Windows 10 vm crashing whole server and network


korro

Recommended Posts

Hi! first post after lurking for a couple of years, so first of all i want to thank all the forum for the great content.

Now, let's get to the problem. I've been running unraid for a couple of years with some hardware upgrades in the meantime without any major issue, but recently i've finally decided to dive into VMs to remove my old laptop used as an HTPC and run a Windows 10 VM instead, and here started the problems.

After struggling for some days with basic setup and gpu passthrugh i've finally created a functioning vm, but at first i had problems with the vm crashing the whole server when rebooting it. after some days trying to fix that the vm started to crash even at first boot, so, to be sure it wasn't due to my attempts i recreated it from scratch.

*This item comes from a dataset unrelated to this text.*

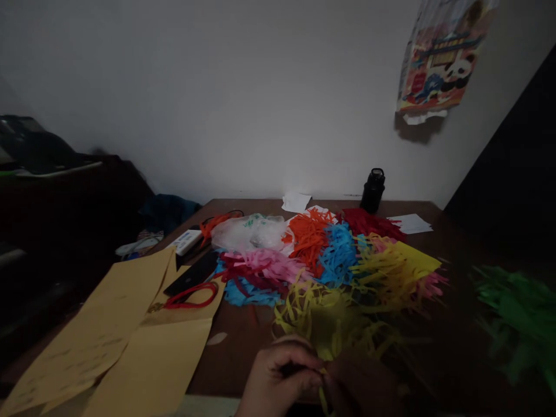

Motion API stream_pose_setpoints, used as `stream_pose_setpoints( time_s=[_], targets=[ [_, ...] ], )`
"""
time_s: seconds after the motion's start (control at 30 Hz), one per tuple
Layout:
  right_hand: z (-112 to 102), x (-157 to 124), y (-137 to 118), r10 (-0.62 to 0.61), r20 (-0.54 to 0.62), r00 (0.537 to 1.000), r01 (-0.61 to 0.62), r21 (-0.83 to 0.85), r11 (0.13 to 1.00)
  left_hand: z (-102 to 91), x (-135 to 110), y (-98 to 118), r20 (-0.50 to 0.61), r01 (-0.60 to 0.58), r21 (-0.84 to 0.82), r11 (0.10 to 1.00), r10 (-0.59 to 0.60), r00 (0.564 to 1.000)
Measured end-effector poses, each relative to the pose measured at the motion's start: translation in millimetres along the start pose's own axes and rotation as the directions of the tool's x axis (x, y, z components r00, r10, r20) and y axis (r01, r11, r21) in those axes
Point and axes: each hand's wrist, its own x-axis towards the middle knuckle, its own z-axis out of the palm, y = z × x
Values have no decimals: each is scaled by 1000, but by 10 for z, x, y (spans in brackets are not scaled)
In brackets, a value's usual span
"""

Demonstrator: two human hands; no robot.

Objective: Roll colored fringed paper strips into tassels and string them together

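At the front edge of the table, my left hand is closed in a pinch, thumb and forefinger together on a narrow end of yellow fringed paper. My right hand, deep in shadow, meets it there, and its fingertips also close on the yellow paper. Loose strips of that paper spread over the table beyond both hands. Just past them lie fringed paper bunches in pink, blue and orange, plus another yellow bunch.
Brown paper sheets cover the left side, with a red cord and a dark flat object on them. A clear plastic bag lies behind. A black bottle stands at the back. Green fringed paper is at right.
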Motion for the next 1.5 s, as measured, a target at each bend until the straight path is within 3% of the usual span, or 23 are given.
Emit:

Now it seems better, but it's still not 100% stable and sometimes it crashes, but now when it crashes it also screws up the whole network. i guess it just saturates it with random packets because the network activity led is blinking like hell and no other pc in the network is able to reach the main router untill i disconnect the ethernet cable from the server.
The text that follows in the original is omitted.